THE TASK → Return the whole listing exactly, omitting the pictures.
________________________________________
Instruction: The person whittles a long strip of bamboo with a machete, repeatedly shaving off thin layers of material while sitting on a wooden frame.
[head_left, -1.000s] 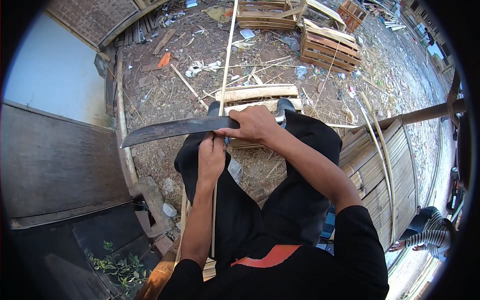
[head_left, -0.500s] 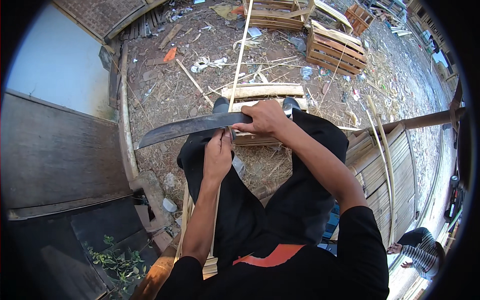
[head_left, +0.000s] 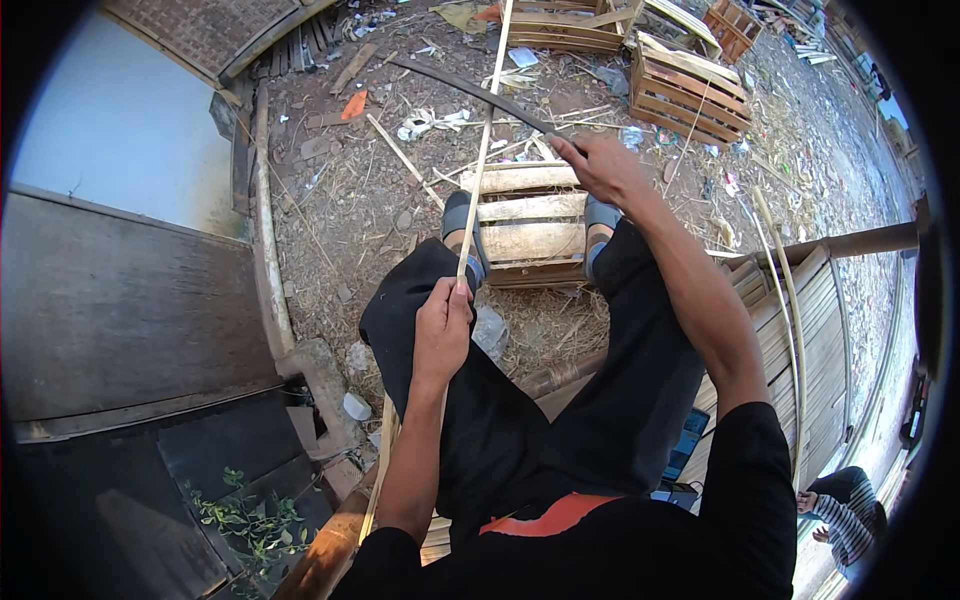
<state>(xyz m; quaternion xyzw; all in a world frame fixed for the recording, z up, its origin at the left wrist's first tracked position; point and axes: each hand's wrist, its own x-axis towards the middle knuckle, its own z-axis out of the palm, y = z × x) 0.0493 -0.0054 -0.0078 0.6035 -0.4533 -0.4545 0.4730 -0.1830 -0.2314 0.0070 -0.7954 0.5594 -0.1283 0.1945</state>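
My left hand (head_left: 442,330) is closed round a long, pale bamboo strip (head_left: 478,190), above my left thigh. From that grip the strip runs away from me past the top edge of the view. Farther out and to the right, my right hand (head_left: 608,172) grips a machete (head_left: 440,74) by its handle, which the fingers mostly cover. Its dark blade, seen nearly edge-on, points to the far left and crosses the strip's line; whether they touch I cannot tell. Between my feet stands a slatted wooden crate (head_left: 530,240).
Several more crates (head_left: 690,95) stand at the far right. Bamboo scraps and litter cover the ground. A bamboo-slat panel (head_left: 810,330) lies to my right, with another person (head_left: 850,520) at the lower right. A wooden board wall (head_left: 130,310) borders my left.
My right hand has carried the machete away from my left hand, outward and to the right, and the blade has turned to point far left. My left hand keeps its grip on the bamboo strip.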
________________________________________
FINISHED TASK →
Instruction: The person whittles a long strip of bamboo with a machete, repeatedly shaving off thin layers of material while sitting on a wooden frame.
[head_left, -1.000s] 
[head_left, -0.500s] 
[head_left, +0.000s] 
<state>(xyz m; quaternion xyzw; all in a world frame fixed for the recording, z up, its origin at the left wrist's first tracked position; point and axes: each hand's wrist, its own x-axis towards the middle knuckle, its own z-axis out of the palm, y = z × x) 0.0493 -0.0054 -0.0078 0.6035 -0.4533 -0.4545 0.4730 -0.1830 -0.2314 0.0070 -0.7954 0.5594 -0.1283 0.1945</state>
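My left hand (head_left: 442,330) is closed round a long, pale bamboo strip (head_left: 478,190), above my left thigh. From that grip the strip runs away from me past the top edge of the view. Farther out and to the right, my right hand (head_left: 608,172) grips a machete (head_left: 440,74) by its handle, which the fingers mostly cover. Its dark blade, seen nearly edge-on, points to the far left and crosses the strip's line; whether they touch I cannot tell. Between my feet stands a slatted wooden crate (head_left: 530,240).
Several more crates (head_left: 690,95) stand at the far right. Bamboo scraps and litter cover the ground. A bamboo-slat panel (head_left: 810,330) lies to my right, with another person (head_left: 850,520) at the lower right. A wooden board wall (head_left: 130,310) borders my left.
My right hand has carried the machete away from my left hand, outward and to the right, and the blade has turned to point far left. My left hand keeps its grip on the bamboo strip.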

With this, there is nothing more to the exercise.